— Exercise directions —
Your task is to copy the stretch of lines in the records below that begins with the line containing "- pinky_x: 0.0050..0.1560" and ends with the line containing "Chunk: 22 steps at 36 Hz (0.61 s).", exactly as written, with nothing added.

Stored dataset items
========================

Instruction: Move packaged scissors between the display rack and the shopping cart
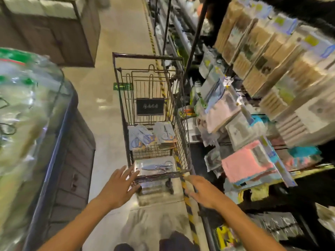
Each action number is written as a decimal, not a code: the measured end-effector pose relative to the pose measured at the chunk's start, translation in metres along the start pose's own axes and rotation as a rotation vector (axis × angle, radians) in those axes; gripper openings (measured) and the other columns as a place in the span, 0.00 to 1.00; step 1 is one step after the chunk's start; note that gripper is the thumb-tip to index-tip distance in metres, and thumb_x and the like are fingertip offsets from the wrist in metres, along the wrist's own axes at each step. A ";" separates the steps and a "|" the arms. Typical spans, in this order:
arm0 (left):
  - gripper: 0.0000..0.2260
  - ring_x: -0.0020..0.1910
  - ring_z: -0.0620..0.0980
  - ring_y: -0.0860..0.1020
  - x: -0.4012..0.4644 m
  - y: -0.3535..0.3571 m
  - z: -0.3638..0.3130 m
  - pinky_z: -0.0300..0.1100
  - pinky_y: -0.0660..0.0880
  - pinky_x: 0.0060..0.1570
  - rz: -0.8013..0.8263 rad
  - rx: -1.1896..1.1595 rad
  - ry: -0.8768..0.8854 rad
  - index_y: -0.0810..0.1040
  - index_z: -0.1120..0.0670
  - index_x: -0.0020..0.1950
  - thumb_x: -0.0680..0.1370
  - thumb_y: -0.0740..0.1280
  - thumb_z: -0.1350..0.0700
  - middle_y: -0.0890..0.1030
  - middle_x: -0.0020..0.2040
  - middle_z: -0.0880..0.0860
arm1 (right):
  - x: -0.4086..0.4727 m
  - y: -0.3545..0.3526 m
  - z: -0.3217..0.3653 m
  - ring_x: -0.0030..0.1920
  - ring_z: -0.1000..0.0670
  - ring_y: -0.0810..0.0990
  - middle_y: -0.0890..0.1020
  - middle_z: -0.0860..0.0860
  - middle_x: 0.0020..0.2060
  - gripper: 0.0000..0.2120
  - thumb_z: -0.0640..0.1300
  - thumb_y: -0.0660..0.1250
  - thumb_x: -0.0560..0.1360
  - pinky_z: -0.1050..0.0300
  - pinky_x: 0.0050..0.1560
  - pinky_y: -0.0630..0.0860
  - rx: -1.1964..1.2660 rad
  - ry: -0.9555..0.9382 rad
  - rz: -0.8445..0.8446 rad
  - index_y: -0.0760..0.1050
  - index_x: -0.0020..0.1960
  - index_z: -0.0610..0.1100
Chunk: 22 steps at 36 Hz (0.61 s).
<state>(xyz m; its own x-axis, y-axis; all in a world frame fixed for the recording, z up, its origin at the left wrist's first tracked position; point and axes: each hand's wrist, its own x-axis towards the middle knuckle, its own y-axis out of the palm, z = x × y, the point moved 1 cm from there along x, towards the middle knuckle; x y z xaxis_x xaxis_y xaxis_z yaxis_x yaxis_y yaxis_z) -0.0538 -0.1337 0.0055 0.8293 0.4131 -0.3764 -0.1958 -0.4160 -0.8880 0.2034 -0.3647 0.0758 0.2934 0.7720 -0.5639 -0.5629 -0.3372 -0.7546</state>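
Note:
A dark wire shopping cart (181, 124) stands in the aisle ahead of me. Inside it lie packaged scissors: a loose pile with blue handles (140, 138) at the left, a neat stack (165, 135) at the right, and one flat pack (156, 167) nearest me. My left hand (118, 185) hovers at the cart's near left corner, fingers spread and empty. My right hand (201, 190) hovers by the near right corner, also spread and empty. The display rack (253, 98) of hanging packets rises on the right.
A blue-framed bin of clear plastic-wrapped goods (27, 115) fills the left side. Brown cabinets (54, 33) stand at the back left. A yellow-and-black striped floor line (190, 214) runs along the rack's base. The aisle floor (101, 124) lies between the cart and the bin.

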 end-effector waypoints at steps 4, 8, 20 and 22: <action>0.48 0.81 0.61 0.58 0.020 -0.002 -0.008 0.56 0.57 0.79 0.029 -0.040 -0.046 0.61 0.48 0.82 0.73 0.27 0.26 0.60 0.82 0.54 | 0.046 -0.006 -0.016 0.76 0.48 0.65 0.68 0.50 0.76 0.27 0.57 0.61 0.82 0.54 0.75 0.62 -0.013 -0.043 0.036 0.63 0.78 0.50; 0.51 0.82 0.57 0.52 0.049 -0.014 -0.018 0.52 0.49 0.80 0.077 -0.080 -0.104 0.56 0.47 0.83 0.68 0.23 0.26 0.56 0.83 0.52 | 0.095 -0.017 -0.029 0.77 0.47 0.63 0.67 0.48 0.76 0.27 0.58 0.59 0.83 0.54 0.76 0.61 -0.012 -0.081 0.073 0.63 0.79 0.48; 0.30 0.66 0.64 0.79 0.151 0.018 -0.031 0.54 0.65 0.68 0.118 -0.118 -0.338 0.81 0.55 0.68 0.84 0.46 0.40 0.80 0.68 0.59 | 0.223 -0.022 -0.078 0.76 0.46 0.66 0.69 0.50 0.75 0.31 0.66 0.51 0.81 0.53 0.73 0.63 0.040 -0.148 0.209 0.62 0.78 0.51; 0.33 0.64 0.64 0.80 0.163 0.027 -0.031 0.56 0.75 0.65 0.172 -0.132 -0.382 0.81 0.56 0.67 0.85 0.43 0.39 0.81 0.66 0.59 | 0.236 -0.022 -0.082 0.76 0.44 0.65 0.69 0.48 0.75 0.28 0.60 0.55 0.82 0.52 0.73 0.62 0.031 -0.168 0.260 0.61 0.79 0.49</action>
<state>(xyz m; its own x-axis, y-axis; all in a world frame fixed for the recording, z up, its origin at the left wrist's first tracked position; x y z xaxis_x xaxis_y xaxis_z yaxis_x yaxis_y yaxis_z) 0.0922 -0.1024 -0.0721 0.5321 0.5886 -0.6087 -0.2247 -0.5949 -0.7717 0.3488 -0.2190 -0.0683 0.0059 0.7412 -0.6713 -0.6260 -0.5207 -0.5805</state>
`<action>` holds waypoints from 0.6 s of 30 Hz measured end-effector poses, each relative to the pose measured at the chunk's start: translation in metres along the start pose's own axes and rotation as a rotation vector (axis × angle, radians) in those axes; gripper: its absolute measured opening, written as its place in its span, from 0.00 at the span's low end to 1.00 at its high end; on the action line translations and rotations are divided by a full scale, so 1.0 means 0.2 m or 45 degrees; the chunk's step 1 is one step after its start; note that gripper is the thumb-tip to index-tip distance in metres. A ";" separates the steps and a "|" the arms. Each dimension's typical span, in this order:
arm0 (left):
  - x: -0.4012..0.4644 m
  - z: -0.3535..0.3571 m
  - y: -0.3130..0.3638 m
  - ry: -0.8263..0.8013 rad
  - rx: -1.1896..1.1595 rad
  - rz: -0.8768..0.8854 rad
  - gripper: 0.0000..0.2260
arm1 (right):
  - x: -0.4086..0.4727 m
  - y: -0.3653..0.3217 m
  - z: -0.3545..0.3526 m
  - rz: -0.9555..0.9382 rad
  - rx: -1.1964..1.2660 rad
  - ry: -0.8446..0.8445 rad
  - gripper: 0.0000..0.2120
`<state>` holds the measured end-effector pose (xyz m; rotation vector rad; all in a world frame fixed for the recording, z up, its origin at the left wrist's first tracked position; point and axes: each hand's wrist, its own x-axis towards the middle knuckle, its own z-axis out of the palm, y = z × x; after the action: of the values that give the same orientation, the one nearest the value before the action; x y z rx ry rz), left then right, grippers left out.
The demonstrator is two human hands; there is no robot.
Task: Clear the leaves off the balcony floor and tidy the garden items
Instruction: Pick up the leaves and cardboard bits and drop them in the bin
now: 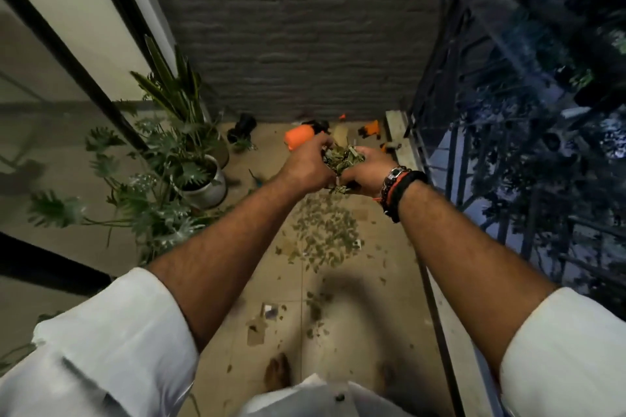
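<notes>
We hold both arms out in front of us over the balcony floor (pixel 382 267), sleeves rolled up past the elbows. Our left hand (pixel 306 167) and right hand (pixel 364 176) are brought together side by side, fingers curled inward, cupping a bunch of dry leaves (pixel 342 159) between them; the clump is pressed between both palms and some leaf tips stick out above and below the hands. Neither hand is spread flat: both are closed around the bunch. Our right wrist carries several bracelets (pixel 399 189), black, orange and metal.

Below the hands, on the tan tiles, lies a loose pile of leaves (pixel 325 234), with more scattered bits trailing toward our feet; a bare foot (pixel 278 372) shows near the bottom edge. On the left, beside the glass door (pixel 50 145), stands a white pot (pixel 206 186) with a broad-leaved green plant (pixel 149 200), and behind it a taller plant with stiff upright leaves (pixel 172 88). At the far end, against the grey brick wall (pixel 298 27), lie an orange container (pixel 298 139) on its side, a small black pot (pixel 242 127), and a small orange and black item (pixel 371 129) whose kind we cannot tell. A dark metal railing (pixel 447 132) runs along the right side, with foliage beyond it.
</notes>
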<state>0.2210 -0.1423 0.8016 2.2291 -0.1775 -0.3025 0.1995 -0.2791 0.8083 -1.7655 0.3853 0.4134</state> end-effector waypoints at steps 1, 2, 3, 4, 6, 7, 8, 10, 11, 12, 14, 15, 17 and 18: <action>-0.02 -0.03 0.04 0.018 -0.006 -0.004 0.26 | -0.02 -0.04 -0.01 -0.017 -0.012 -0.016 0.22; -0.04 -0.05 0.07 0.031 -0.010 -0.009 0.26 | -0.02 -0.06 -0.02 -0.030 -0.016 -0.029 0.21; -0.06 -0.07 0.11 0.052 -0.013 -0.009 0.26 | -0.04 -0.09 -0.04 -0.051 -0.016 -0.047 0.20; -0.07 -0.09 0.14 0.067 -0.010 -0.010 0.25 | -0.04 -0.11 -0.04 -0.068 -0.017 -0.065 0.20; -0.13 -0.12 0.21 0.104 -0.007 -0.028 0.25 | -0.07 -0.15 -0.06 -0.104 -0.026 -0.121 0.17; -0.15 -0.12 0.23 0.133 -0.014 -0.040 0.25 | -0.08 -0.16 -0.07 -0.123 -0.022 -0.142 0.17; -0.18 -0.12 0.27 0.179 -0.027 -0.057 0.24 | -0.09 -0.17 -0.08 -0.143 -0.037 -0.174 0.18; -0.26 -0.12 0.32 0.257 -0.027 -0.092 0.25 | -0.13 -0.19 -0.10 -0.177 -0.062 -0.249 0.18; -0.29 -0.12 0.33 0.290 -0.031 -0.113 0.25 | -0.13 -0.20 -0.10 -0.189 -0.080 -0.285 0.19; -0.33 -0.12 0.34 0.311 -0.046 -0.139 0.25 | -0.15 -0.21 -0.10 -0.197 -0.097 -0.320 0.19; -0.41 -0.13 0.35 0.381 -0.095 -0.201 0.25 | -0.20 -0.23 -0.08 -0.209 -0.139 -0.422 0.19; -0.46 -0.13 0.35 0.422 -0.117 -0.227 0.25 | -0.22 -0.24 -0.07 -0.212 -0.161 -0.469 0.19; -0.55 -0.15 0.33 0.487 -0.119 -0.270 0.25 | -0.25 -0.24 -0.02 -0.218 -0.204 -0.550 0.18; -0.61 -0.16 0.31 0.518 -0.108 -0.302 0.25 | -0.28 -0.24 0.03 -0.221 -0.225 -0.593 0.18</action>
<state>0.1110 -0.1281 0.8887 2.1771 0.3135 0.0221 0.1719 -0.2611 0.8742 -1.7886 -0.1378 0.7296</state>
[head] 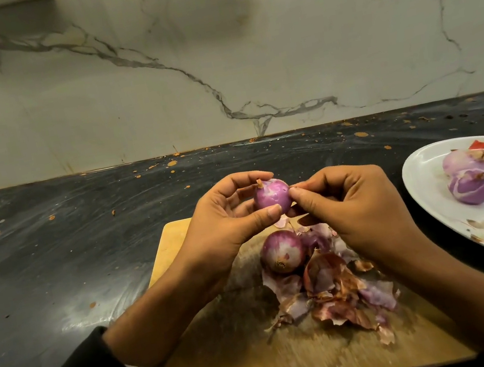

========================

— Written response —
  - pinky_x: 0.0050..0.1560
  - pinky_y: -0.0630..0.0860
  - rx: -1.1964..1.2660 rad
  - ry: -0.9555..0.9382 rad
  - rz: -0.8445..0.8446 rad
  - index_y: -0.0760..0.1050
  - index_x: -0.0020..0.1960
  - index_z: -0.0610..0.1100
Chunk: 22 steps at 36 Hz (0.61 s).

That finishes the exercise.